Compare it to this: your top competitor, Joe’s Pizza, has 200 more reviews than you, a 4.8 rating against your 4.1, and ranks above you for every high-intent search in your area, including “pizza near me,” “pizza delivery,” and “best pizza” with your city name. They also have attributes listed on their profile that you don’t, including dine-in, curbside pickup, and outdoor seating, which Google uses as matching signals for those searches.

That second version is not more persuasive. It’s more specific. And specificity creates urgency in a way that persuasion never can, because the prospect can verify it themselves. They can open Google right now and see Joe’s Pizza sitting above them. You didn’t make that up. It’s just true, and now they know it.

Generic Pitches Don’t Create Urgency Because They Don’t Name the Threat

Urgency comes from a named, proximate threat. Not “competitors are outranking you” in the abstract, but this competitor, this gap, this search term, right now.

When a prospect hears a generic pitch, the mental response is something like “maybe,” “probably,” or “someday.” When they see their actual competitor’s review count next to their own, the mental response is different. It’s recognition. Something they suspected but couldn’t quantify just got quantified. That’s the moment the conversation stops being about whether they need help and starts being about what kind and how soon.

Most agencies never get to that moment because they’re pitching before they have the data to create it.

The Scanner Pulls the Data That Makes It Real

The scanner pulls live Google Business Profile data for any local business and returns a side-by-side comparison with their nearest competitor: review counts, average ratings, business attributes, category coverage, and where each business ranks for the searches that matter in their area.

That output is the raw material for every specific, verifiable claim in your pitch. You’re not estimating. You’re not inferring. You’re reading from a live report that the prospect can pull up themselves if they want to check your work. In fact, you want them to check your work, because checking it means they’re looking at the same gap you are.

When a prospect runs the scanner on your site and sees their own competitive position laid out that way, they are no longer a cold lead. They’ve already confronted the problem. Your follow-up is a continuation, not an introduction.
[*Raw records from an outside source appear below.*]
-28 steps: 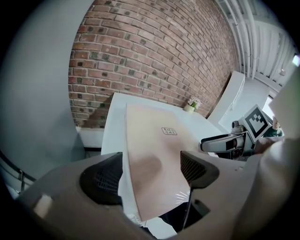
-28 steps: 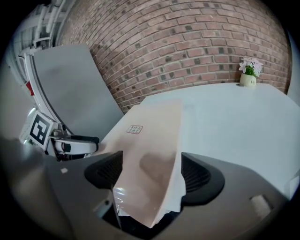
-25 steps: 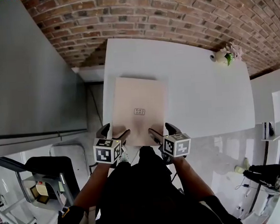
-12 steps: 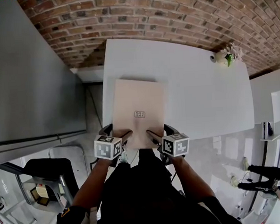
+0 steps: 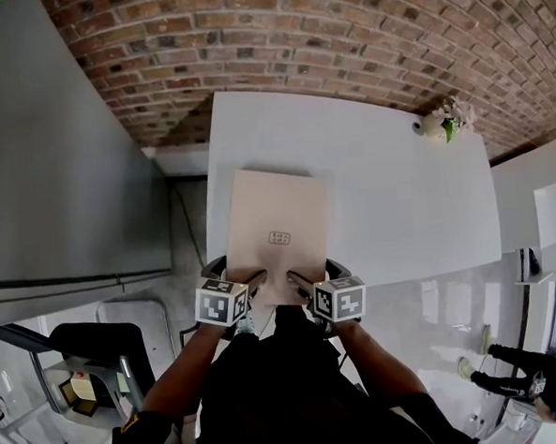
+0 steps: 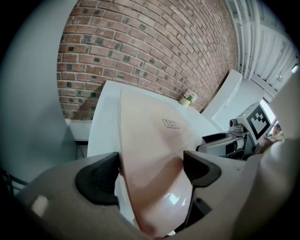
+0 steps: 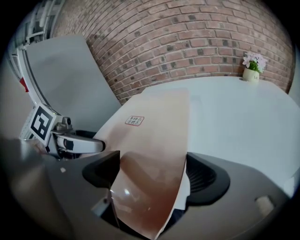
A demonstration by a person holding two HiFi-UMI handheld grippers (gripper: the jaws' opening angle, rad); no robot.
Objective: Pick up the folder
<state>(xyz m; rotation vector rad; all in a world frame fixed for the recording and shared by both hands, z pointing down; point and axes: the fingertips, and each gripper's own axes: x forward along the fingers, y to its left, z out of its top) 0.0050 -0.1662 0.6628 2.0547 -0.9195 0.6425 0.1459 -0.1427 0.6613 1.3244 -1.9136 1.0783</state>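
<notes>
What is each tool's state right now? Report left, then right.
Left tool: open, jaws just opened wider, folder edge between them, not gripped.
Right tool: open, jaws just opening, folder edge between them, not gripped.

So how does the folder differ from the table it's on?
The folder is pale pink; the table is white. The folder is far smaller than the table. The folder carries a small label; the table's top is unmarked. Both are flat rectangles.

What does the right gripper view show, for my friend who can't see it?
A tan folder lies on a white table, its near edge between the right gripper's open jaws, which have just been opening wider. Behind are a brick wall and a small potted flower.
</notes>
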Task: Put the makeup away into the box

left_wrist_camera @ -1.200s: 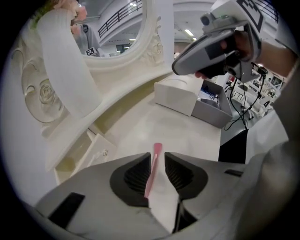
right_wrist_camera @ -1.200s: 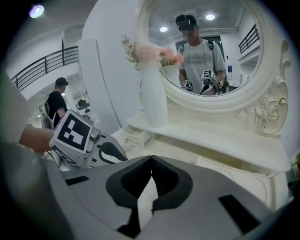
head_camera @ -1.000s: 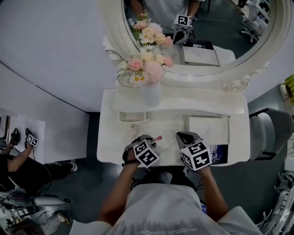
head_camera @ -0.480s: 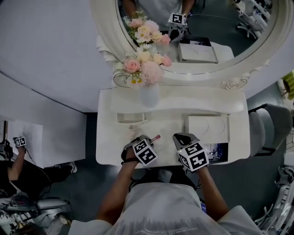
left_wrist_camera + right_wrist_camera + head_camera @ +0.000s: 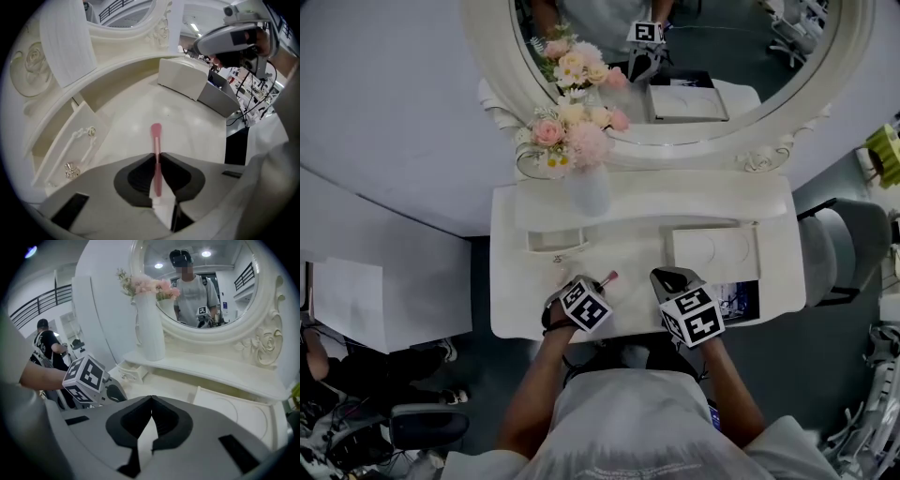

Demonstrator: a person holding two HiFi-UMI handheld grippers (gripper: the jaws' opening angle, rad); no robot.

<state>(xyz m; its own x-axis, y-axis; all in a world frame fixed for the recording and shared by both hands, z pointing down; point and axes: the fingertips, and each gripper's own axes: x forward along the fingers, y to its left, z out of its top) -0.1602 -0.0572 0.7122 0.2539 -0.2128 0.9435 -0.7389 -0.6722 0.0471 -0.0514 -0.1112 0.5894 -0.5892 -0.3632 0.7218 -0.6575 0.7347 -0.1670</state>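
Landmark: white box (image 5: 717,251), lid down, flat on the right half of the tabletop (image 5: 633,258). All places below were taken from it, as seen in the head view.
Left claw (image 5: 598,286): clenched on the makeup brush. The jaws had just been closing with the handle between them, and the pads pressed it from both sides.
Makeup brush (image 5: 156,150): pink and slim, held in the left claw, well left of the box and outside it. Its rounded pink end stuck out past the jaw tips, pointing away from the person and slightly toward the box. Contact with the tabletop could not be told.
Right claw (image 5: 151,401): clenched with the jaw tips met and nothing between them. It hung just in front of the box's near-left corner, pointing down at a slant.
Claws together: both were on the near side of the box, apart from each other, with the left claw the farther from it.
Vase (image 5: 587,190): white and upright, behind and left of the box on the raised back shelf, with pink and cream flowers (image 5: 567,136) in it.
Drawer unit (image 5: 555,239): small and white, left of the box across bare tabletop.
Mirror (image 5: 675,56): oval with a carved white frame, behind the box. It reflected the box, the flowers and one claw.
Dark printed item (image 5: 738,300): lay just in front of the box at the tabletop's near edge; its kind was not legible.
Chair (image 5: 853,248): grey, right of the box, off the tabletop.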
Your Follow-Up Already Has the Answer

The lead capture built around the scanner means you see what each prospect found when they ran their scan. You know their competitor’s name, the review gap, the attributes they’re missing. Your follow-up email doesn’t have to fish for a problem to solve. It references the specific gaps from their own report.

That follow-up lands differently than anything generic could. Not because it’s better written, but because it proves you were paying attention to their actual situation, not just running a template.

Your Next Close Will Be Your Most Data-Backed Yet

Embed the scanner. Use it to research every prospect before outreach and let prospects research themselves when they land on your site.

The closes that come from specific, verified data are faster, cleaner, and more confident on both sides. The prospect already knows what the problem is. You already know what you’re fixing. The conversation starts three steps ahead of where it used to.